§ Exercise brief:
Report each line of the listing below that holds "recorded".

§ Dataset content:
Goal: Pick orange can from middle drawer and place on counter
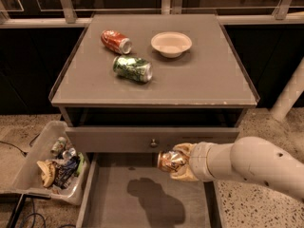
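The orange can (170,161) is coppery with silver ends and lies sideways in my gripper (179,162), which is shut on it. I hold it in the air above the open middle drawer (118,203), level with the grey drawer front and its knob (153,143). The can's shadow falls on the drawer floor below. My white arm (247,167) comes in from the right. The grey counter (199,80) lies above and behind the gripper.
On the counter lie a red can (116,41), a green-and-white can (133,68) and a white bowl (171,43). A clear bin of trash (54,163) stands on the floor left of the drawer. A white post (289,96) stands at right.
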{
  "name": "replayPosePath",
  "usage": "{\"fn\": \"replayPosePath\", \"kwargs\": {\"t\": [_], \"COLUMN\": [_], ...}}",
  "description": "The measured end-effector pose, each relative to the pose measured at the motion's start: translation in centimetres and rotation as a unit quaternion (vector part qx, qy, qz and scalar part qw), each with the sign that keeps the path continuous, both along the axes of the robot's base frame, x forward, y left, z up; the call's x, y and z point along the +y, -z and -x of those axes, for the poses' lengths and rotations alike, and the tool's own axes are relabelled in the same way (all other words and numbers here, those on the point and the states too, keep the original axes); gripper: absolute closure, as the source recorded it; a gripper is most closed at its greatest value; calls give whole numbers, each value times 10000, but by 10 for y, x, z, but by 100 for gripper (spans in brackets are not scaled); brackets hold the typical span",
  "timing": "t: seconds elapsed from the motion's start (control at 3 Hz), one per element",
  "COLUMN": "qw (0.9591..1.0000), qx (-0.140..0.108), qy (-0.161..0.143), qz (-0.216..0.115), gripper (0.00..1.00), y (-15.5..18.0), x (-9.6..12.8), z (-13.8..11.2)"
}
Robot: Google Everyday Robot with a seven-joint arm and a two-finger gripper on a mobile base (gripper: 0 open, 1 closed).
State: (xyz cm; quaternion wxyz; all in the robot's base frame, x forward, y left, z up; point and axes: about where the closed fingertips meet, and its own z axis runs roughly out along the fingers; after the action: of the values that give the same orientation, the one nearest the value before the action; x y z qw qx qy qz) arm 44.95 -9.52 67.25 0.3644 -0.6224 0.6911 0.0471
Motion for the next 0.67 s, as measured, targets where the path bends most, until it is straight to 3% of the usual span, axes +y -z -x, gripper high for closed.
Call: {"fn": "replayPosePath", "kwargs": {"t": [0.33, 0.67], "qw": [10000, 9995], "qx": [-1, -287], "qy": [0, 21], "qz": [1, 161], "gripper": [100, 100], "y": [0, -31], "x": [0, -7], "z": [0, 0]}}
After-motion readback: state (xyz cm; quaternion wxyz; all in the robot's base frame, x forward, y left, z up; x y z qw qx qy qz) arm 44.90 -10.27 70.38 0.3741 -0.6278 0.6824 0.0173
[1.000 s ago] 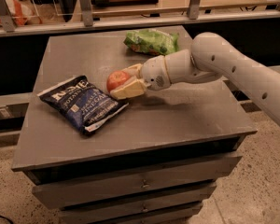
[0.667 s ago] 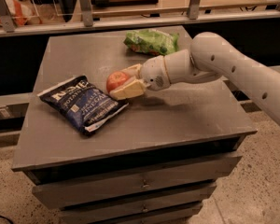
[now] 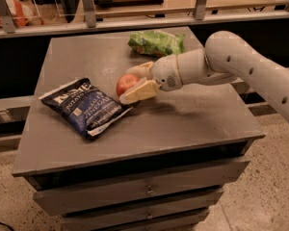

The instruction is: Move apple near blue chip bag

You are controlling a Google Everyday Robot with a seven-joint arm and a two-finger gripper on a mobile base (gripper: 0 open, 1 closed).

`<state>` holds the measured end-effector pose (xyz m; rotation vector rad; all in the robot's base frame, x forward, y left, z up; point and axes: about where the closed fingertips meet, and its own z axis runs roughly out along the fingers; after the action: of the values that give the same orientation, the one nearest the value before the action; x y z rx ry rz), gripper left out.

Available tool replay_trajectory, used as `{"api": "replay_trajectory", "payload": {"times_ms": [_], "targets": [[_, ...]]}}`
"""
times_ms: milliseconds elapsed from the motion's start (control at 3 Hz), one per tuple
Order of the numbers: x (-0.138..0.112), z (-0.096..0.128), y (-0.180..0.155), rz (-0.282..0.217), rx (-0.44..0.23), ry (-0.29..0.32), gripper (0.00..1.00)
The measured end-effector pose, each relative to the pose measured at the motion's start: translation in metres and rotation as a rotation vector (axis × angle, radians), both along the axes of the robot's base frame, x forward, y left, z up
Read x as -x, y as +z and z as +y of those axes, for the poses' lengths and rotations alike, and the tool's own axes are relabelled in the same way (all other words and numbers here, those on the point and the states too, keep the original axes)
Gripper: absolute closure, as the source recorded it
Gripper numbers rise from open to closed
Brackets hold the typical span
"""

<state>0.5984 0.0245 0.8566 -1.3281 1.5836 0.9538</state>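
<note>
The red apple [image 3: 125, 83] with a yellowish patch is just above the table top, close to the right edge of the dark blue chip bag [image 3: 84, 107], which lies flat on the left half of the grey table [image 3: 183, 124]. My gripper [image 3: 136, 81] reaches in from the right. Its two pale fingers [image 3: 138, 92] sit on either side of the apple, one behind and one in front, closed on it. The right part of the apple is hidden by the fingers.
A green snack bag [image 3: 156, 42] lies at the back of the table, behind my wrist. The table is a drawer cabinet with a railing and shelf behind it. My white arm [image 3: 241, 61] spans the right side of the table.
The apple and the gripper have shifted slightly to the right. The blue chip bag has not moved.
</note>
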Motion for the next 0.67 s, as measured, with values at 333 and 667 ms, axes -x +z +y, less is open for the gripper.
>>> {"api": "replay_trajectory", "payload": {"times_ms": [333,667], "targets": [[0.0006,-0.0027,0.0012,-0.002,-0.001,-0.006,0.0],[0.0014,-0.0114,0.0047,0.001,-0.005,-0.017,0.0]]}}
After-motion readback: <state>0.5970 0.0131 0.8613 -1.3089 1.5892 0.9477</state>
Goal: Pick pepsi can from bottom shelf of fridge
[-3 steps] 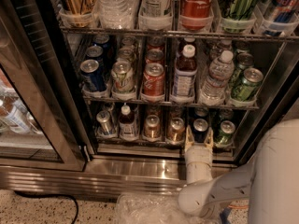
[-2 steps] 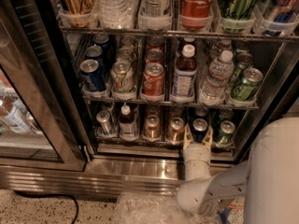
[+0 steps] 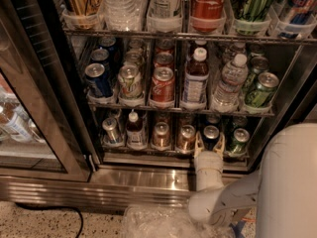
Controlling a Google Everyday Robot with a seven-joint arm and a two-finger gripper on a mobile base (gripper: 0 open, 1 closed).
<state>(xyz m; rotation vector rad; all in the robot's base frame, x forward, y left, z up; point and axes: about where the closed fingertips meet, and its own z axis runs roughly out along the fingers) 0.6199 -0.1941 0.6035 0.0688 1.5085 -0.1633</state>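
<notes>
The fridge [image 3: 58,108] stands open in front of me. Its bottom shelf [image 3: 148,150] is dim and holds a row of small cans. The pepsi can [image 3: 211,131] is dark with a silver top and stands second from the right. It is between a copper-brown can [image 3: 186,137] and a green can [image 3: 239,140]. My gripper [image 3: 210,140] reaches in from below at the shelf's front edge. Its pale fingers [image 3: 198,144] are spread on either side of the pepsi can. I cannot tell whether they touch it.
The middle rack holds cans and bottles, with a blue can [image 3: 99,79] at the left. The open glass door [image 3: 29,113] is at the left. The steel base [image 3: 133,178] lies below the shelf. Crumpled clear plastic [image 3: 163,222] and a black cable [image 3: 74,216] are on the floor. My white arm [image 3: 287,182] fills the lower right.
The gripper has edged slightly further in, so its fingers reach a little more alongside the pepsi can. The cans have not moved.
</notes>
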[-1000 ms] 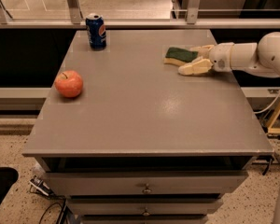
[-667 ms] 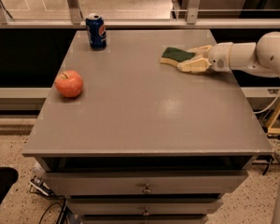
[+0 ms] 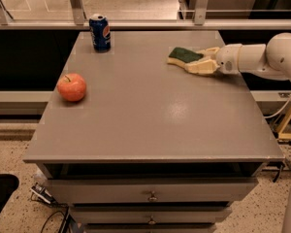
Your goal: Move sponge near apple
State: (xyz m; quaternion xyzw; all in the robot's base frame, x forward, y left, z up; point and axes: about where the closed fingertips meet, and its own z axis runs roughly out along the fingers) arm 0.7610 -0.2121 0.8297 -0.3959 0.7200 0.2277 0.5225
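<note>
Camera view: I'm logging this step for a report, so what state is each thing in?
Flat sponge, dark green top over yellow foam: lying level at the grey table's far right, one end gripped.
End effector: low over the table's far right, shut on the sponge.
Round orange-red apple: upright, stem up, near the left edge, untouched.
Blue Pepsi can: standing upright, far left corner.

sponge (image 3: 183, 55): back right of worktop (image 3: 150, 115), green side up, right end between the fingers (image 3: 201, 68)
gripper (image 3: 196, 60): reaches in from right edge, low over worktop, clamped on sponge
arm (image 3: 262, 59): white, lies level
apple (image 3: 72, 87): near left edge, stem up, well apart from sponge
can (image 3: 100, 32): blue, upright, back left, behind apple
drawers (image 3: 150, 192): under worktop, closed
</note>
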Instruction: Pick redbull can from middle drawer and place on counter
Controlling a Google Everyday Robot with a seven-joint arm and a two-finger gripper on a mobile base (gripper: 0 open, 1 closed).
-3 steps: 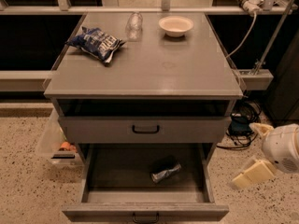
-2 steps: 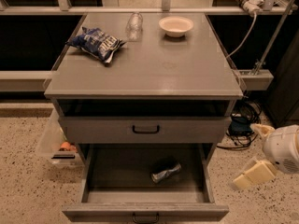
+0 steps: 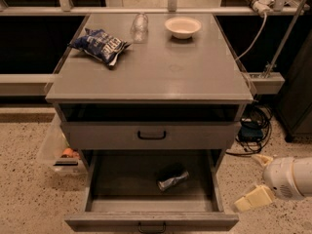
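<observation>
The redbull can lies on its side on the dark floor of the open middle drawer, a little right of centre. The counter is the grey cabinet top above it. My gripper is low at the right, outside the drawer's right side and well right of the can. Its two cream fingers stand apart with nothing between them.
On the counter lie a blue-and-white snack bag at the left, a clear plastic bottle and a white bowl at the back. The drawer above is shut. Cables lie on the floor at the right, and a clear bin stands at the left.
My gripper has moved down and slightly left, closer to the open drawer's right side. The can and the things on the counter have not moved.
</observation>
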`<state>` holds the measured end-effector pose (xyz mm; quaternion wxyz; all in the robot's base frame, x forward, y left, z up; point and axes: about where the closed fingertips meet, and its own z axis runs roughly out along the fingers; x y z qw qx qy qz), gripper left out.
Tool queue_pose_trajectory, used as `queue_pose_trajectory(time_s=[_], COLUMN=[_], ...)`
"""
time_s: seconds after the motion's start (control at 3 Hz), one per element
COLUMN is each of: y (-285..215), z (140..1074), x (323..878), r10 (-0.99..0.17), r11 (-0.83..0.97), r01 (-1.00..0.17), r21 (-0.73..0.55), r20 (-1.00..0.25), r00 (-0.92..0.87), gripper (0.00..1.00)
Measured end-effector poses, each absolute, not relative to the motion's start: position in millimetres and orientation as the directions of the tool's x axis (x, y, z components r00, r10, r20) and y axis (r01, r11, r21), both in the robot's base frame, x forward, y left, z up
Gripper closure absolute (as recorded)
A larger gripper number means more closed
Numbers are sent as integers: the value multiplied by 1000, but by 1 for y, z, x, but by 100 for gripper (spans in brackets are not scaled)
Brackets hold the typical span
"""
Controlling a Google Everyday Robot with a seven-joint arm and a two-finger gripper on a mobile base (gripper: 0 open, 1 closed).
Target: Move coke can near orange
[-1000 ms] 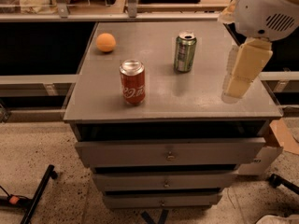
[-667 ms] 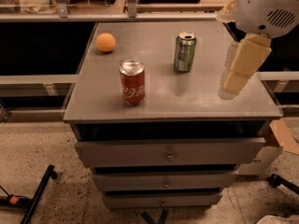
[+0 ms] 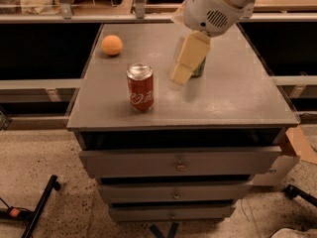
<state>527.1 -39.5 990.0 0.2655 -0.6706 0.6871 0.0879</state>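
While the coke can (image 3: pixel 140 87) stands upright toward the front left of the grey surface (image 3: pixel 237 90), its long axis runs straight up and down, with the silver top facing the ceiling and the white script lettering turned toward the camera. It rests on its base, near the front edge and clear of the hand. The orange (image 3: pixel 112 44) sits farther back on the same surface, close to the left rear corner, well apart from the coke can and a little to its left. The hand (image 3: pixel 179 78) hangs over the middle of the surface, to the right of the coke can and slightly behind it. It slants down and to the left from the white arm (image 3: pixel 213 4) that comes in from the upper right. Its pale cream tip is near the coke can but apart from it. Whether the hand is clenched or released cannot be told from this view. A green can (image 3: pixel 199 69) stands behind the hand, mostly hidden by it, with only a sliver showing at the hand's right edge. Below the surface are three stacked drawers (image 3: pixel 178 163) with small knobs, and the cabinet stands on a speckled floor (image 3: pixel 39 152).
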Motion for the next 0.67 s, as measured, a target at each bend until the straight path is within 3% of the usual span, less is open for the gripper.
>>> queue_pose_trajectory(time_s=[0.67], y=[-26], z=[981], x=[536], r10=[-867], r11=[87], r01=[-960], r21=[-267], r20=[-495], r00=[59], gripper=[0])
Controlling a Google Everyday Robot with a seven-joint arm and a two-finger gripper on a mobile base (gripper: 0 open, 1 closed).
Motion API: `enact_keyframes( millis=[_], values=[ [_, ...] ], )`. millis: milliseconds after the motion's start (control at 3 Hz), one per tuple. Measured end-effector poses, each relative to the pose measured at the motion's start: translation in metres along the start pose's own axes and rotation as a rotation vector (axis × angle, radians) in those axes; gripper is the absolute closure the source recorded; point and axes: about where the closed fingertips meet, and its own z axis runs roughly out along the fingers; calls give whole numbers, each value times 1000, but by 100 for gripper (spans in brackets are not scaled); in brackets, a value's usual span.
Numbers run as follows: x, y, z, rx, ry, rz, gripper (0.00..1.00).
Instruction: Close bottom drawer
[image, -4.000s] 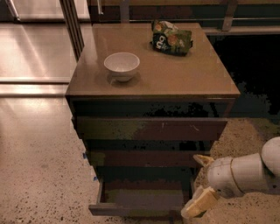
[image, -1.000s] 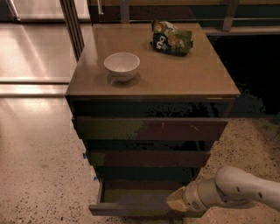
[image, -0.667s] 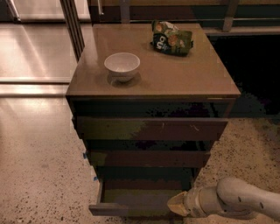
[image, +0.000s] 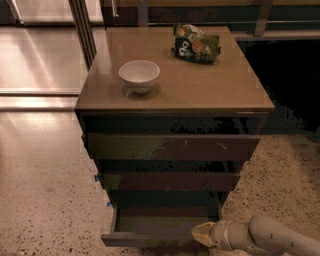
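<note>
The bottom drawer (image: 150, 239) is pulled out from the dark brown cabinet, its grey-brown inner tray (image: 160, 222) showing. It is the lowest of three drawers, below the middle drawer front (image: 170, 181) and the wide scratched top drawer front (image: 172, 148). My gripper (image: 202, 234) comes in from the lower right on a pale arm. Its tip is at the right end of the bottom drawer's front edge, seemingly touching it.
On the cabinet top stand a white bowl (image: 139, 75) and a green snack bag (image: 195, 44). Metal poles (image: 82, 30) rise at the back left. Speckled floor (image: 45, 200) lies to the left of the cabinet.
The arm has dropped lower and its tip has slid left along the bottom drawer's front. The drawer stands as far out as before.
</note>
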Motion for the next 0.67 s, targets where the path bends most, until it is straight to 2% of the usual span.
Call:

§ Expected answer:
  "description": "The measured end-effector pose, each relative to the pose measured at the motion's start: translation in centimetres and rotation as a unit quaternion (vector part qx, qy, qz and scalar part qw), each with the sign that keeps the path continuous, both along the axes of the robot's base frame, x forward, y left, z up; the call's x, y and z point along the +y, -z and -x of those axes, for the poses' lengths and rotations alike, and the tool's own axes are relabelled in the same way (all other words and numbers here, those on the point and the states too, keep the original axes); gripper: absolute closure, as the source recorded it; a gripper is most closed at its greatest value; calls give whole numbers, each value times 10000, but by 10 for y, x, z, but by 100 for gripper (spans in brackets are not scaled); brackets hold the typical span",
Gripper: absolute closure, as the source recorded it
Gripper closure absolute (as recorded)
Motion API: `enact_keyframes( millis=[_], values=[ [_, ...] ], )`. millis: milliseconds after the motion's start (control at 3 Hz), one per tuple. Measured end-effector poses, each relative to the pose measured at the motion's start: translation in metres along the start pose's own axes and rotation as a rotation vector (axis × angle, radians) in those axes; gripper is the absolute closure the source recorded; point and axes: about where the closed fingertips meet, and its own z axis runs roughly out along the fingers; calls give whole numbers, each value times 1000, but by 100 for gripper (spans in brackets are not scaled); in brackets, a value's usual span.

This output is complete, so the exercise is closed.